I am not certain why I start to cry when I think of writing. I have so many stories in my head, I have so many things that I should write and I have this dream that has haunted me for the longest time. I fear this dream. It was pleasant, but it was more a waking vision brought on by starvation that has left me quaking each and every time. I have mentioned it before but I do find it stalking me once more, the whispers, the pushing.

I know this is a pressure of my own making and I have all those excuses again. I am afraid to trust my computer, and I don’t trust the internet to save my literary work. I doubt myself too. There is a part of me that was hammered at so hard that my creativity has always been stunted. Delusions of Grandeur. This is the term that my mother and various psychologists applied to my idea that I could do anything more than be average. I am a genius so why can’t I do anything?

My usual methods of slowing the thoughts and words are failing, I think my body is the main reason. I am exhausted, and every symptom that I have is very much an indicator that something is wrong. My doctor is coming tomorrow of course, I was about to call her when she called me. It was one of those moments that makes me feel relief as if anything is worse than feeling this pressure in my skull from the words stacking themselves up, shouting louder and louder, wanting out but letting them out isn’t enough, I have to show them to people. I must let them see that I figured out the truths of the world but I dare not because those truths are the same ones that had me sent away to the mental hospitals where i was drugged and left unable to let the words out… and I can barely breathe but the phone is that bad.

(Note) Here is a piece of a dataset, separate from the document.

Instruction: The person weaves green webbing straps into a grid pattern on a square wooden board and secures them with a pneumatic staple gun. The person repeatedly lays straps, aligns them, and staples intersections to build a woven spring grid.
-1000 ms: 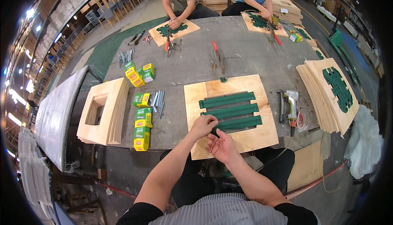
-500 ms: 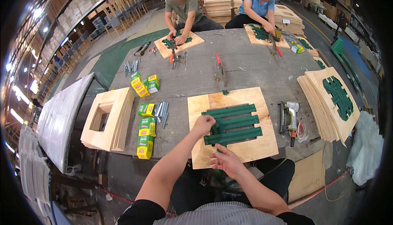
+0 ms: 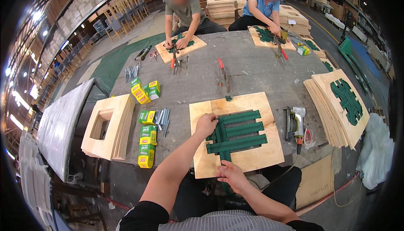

My jaw. My hands. My legs. My feet. My fucking uterus. Take them all but leave my mind a way out. My eyes fail. My ears fail. I am in some sort of torment. I also am having a lot more need for stimulation. I cannot stop touching things, even when I know it will make the other broken shards of my humanity rear up and stab me. I cannot stop. I try. I spent the entire day in bed and read six novels, and not a one satiated that hunger in me.

I have remembered things, since my nap. THey are still shadows and I know the reality is I am depressed. I spent most of my life in torture. I escaped. Then married torture again. Is it any wonder that I am shaking in my soul? I am in love with someone and told them. That’s enough to leave me screaming on this cliffs edge. I start to wonder if it is really so high? I know too that my lover will catch me when I let go. He always does. Even when he doesn’t know I am about to squash him from great heights.

He knows I hate being rescued but constantly he picks me up when I fall, and asks nothing in return. It is constant. There are so many people now that are around me and I cannot give them enough. I am worried that my face doesn’t show what I feel. I am worried I am too quiet about it. I cannot speak as much lately, the words are too loud and I just want to dream. My dreams are words, music, pictures. All folded together and they can overwhelm reality. I didn’t write at all between the ages of 15-17 except for a few months when I had to for english and I found poetry bleeding out of me. I was encouraged but it was too late. I had stopped singing then too. No music. No creation. All so my mother would love me.

So these universal truths I know? Heaven is hell. That’s the secret in the bible. If angels can reside in heaven before they fall, and they can it is right there in the texts about Lucifer, then who is to say that all the angels aren’t the very demons people fear so much? This is hypothetical since I am not sure angels are even real except when I look at Sprite and she says she loves me so plainly that the deaf man across the street hears her and decrys me a witch.

The descriptions of demons are also the descriptions of angels. The layers of heaven in the scant descriptions are those of hell. I see it, and I cannot let it go. It is like the Joss Whedon is a plagiarist thing. It has sparked an explosion in me. All this comes from a work of fiction I never will share as I did not write it alone. Yet I cannot stop seeing it. It’s there. From my dreams of demons as far as I can remember which were escapes on to each story I have ever told, the duality is a singularity.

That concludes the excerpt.